# Models Pre-Training
## Installing requirements

In [None]:
! pip install -r powershell-offensive-code-generation/requirements.txt 

Note: **The pre-training procedure requires CUDA technology and APEX drivers**

## Code T5 plus Pre-training

In [None]:

model_checkpoint="Salesforce/codet5p-220m-py"

import pandas as pd
import logging as lg
import os

def extract_data(path) -> pd.DataFrame:
    print(path)
    with open(path, 'r') as f:
        list_cmd = [elem.strip() for elem in f.readlines()]
    f.close()
    lg.debug(f"Extracted {path}: {str(len(list_cmd))}")

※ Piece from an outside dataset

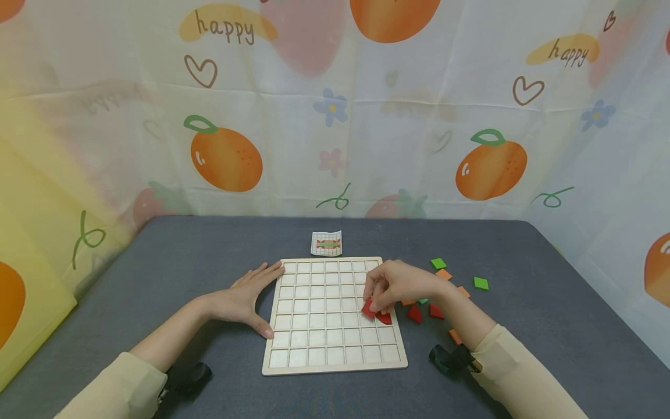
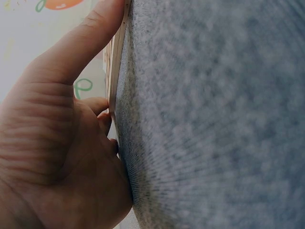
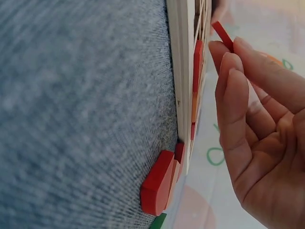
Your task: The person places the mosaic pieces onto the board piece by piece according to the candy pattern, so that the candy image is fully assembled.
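A pale wooden board [image 1: 333,369] with a raised grid of squares lies on the dark table. My left hand [image 1: 238,301] rests against its left edge, fingers spread, thumb near the lower part and fingertips near the upper corner. Over the right side of the board, my right hand [image 1: 403,285] pinches a small red tile [image 3: 223,36] between thumb and fingers, tilted and raised off the grid in the right wrist view. Just below those fingers, a red piece with a rounded edge [image 1: 385,319] lies on the right-hand column. The right hand hides some squares.
Right of the board lie loose red tiles [image 1: 436,311], orange tiles [image 1: 444,274] and green tiles [image 1: 481,283]. Behind the board sits a small card [image 1: 327,244] printed with a coloured pattern on a grid. A fruit-patterned curtain [image 1: 335,151] hangs behind the table.
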Available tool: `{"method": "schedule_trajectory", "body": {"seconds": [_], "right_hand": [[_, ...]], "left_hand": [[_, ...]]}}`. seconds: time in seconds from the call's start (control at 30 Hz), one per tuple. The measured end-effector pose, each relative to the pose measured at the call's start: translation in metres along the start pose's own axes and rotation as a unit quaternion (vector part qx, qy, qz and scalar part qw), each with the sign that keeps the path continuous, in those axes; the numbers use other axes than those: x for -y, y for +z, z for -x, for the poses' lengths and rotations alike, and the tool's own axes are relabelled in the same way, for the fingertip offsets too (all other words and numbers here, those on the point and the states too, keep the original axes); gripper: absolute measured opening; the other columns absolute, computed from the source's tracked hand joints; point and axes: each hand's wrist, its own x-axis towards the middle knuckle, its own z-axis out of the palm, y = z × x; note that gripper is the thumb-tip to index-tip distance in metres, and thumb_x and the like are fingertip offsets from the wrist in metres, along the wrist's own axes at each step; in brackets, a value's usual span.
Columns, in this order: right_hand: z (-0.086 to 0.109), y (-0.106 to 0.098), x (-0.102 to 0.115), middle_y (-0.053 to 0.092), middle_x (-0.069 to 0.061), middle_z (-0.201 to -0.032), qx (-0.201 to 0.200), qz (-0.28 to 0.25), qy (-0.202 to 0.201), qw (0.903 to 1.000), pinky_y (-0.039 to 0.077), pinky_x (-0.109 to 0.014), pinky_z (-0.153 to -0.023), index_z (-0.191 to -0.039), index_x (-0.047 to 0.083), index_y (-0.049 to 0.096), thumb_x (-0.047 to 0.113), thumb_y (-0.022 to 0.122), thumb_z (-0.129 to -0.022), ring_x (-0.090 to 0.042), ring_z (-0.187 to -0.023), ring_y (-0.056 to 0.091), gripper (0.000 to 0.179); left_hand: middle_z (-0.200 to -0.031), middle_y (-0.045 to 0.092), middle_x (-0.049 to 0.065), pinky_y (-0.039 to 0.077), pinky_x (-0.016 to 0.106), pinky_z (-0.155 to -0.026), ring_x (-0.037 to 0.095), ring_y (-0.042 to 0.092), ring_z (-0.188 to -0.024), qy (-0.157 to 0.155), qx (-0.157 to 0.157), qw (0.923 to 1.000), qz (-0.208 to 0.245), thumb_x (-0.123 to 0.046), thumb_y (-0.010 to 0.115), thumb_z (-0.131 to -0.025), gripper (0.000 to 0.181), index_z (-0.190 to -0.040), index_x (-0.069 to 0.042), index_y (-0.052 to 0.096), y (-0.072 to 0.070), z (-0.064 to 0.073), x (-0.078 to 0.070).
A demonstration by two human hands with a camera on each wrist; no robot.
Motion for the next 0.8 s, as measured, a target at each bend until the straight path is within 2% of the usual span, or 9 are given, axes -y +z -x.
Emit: {"method": "schedule_trajectory", "body": {"seconds": [0.43,0.8], "right_hand": [[-0.0023,0.0021,0.0006,0.077,-0.006,-0.078,0.018,0.023,-0.001,0.9996,0.055,-0.028,-0.06,-0.09,0.011,0.069,0.012,0.077,-0.084,-0.012,-0.058,0.063,0.01],[-0.0029,0.0044,0.0019,0.075,-0.009,-0.074,0.021,0.043,-0.002,0.9989,0.054,-0.031,-0.059,-0.086,0.013,0.07,0.015,0.079,-0.083,-0.013,-0.056,0.061,0.01]], "left_hand": [[-0.169,0.004,0.014,0.002,0.072,-0.117,0.047,-0.002,-0.154,0.004,0.0,1.0,-0.001,-0.048,0.089,-0.065,0.128,-0.159,-0.007,0.013,0.0,-0.0005,0.0007],[-0.169,0.005,0.015,0.001,0.071,-0.118,0.046,-0.003,-0.154,0.002,0.001,1.0,-0.001,-0.048,0.089,-0.064,0.128,-0.159,-0.006,0.013,-0.0003,-0.001,-0.0002]]}}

    return pd.DataFrame(data={ "Command": list_cmd})

df_data = extract_data("powershell-offensive-code-generation/notebooks/00-dataset/pretraining/train.txt")
df_data.shape

In [None]:
import datasets
from transformers import AutoTokenizer


data = datasets.Dataset.from_pandas(df_data)

tokenizer = AutoTokenizer.from_pretrained(model_checkpoint, use_fast = True, padding='max_length',max_length=256, truncation=True)

def tokenize_function(examples):
    return tokenizer(examples["Command"], padding='max_length',max_length=256, truncation=True)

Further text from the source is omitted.